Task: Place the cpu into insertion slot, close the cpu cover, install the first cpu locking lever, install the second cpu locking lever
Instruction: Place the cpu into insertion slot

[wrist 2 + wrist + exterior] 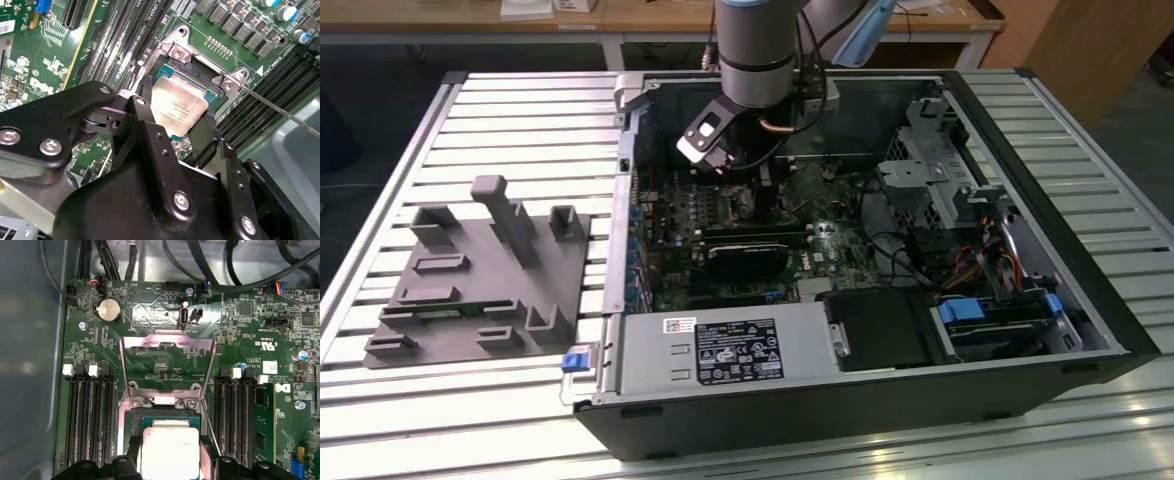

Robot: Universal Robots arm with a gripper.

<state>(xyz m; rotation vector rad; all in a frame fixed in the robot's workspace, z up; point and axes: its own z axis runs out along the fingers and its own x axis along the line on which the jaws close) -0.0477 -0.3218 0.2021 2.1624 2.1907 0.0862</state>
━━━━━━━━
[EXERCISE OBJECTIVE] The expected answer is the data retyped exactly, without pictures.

[SOLVED EXERCISE]
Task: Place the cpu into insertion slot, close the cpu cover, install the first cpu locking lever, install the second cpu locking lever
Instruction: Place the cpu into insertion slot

[wrist 2 + wrist + exterior] 

Robot: Universal Robots arm with a gripper.

<state>(xyz m; rotation vector rad; all in a frame fixed in the robot's workspace, z up; point and axes: its own z axis runs out along the fingers and its own x axis along the line on which the jaws close) -0.0477 -0.3218 0.2021 2.1624 2.1907 0.0862</state>

There's nothing left to add to the output.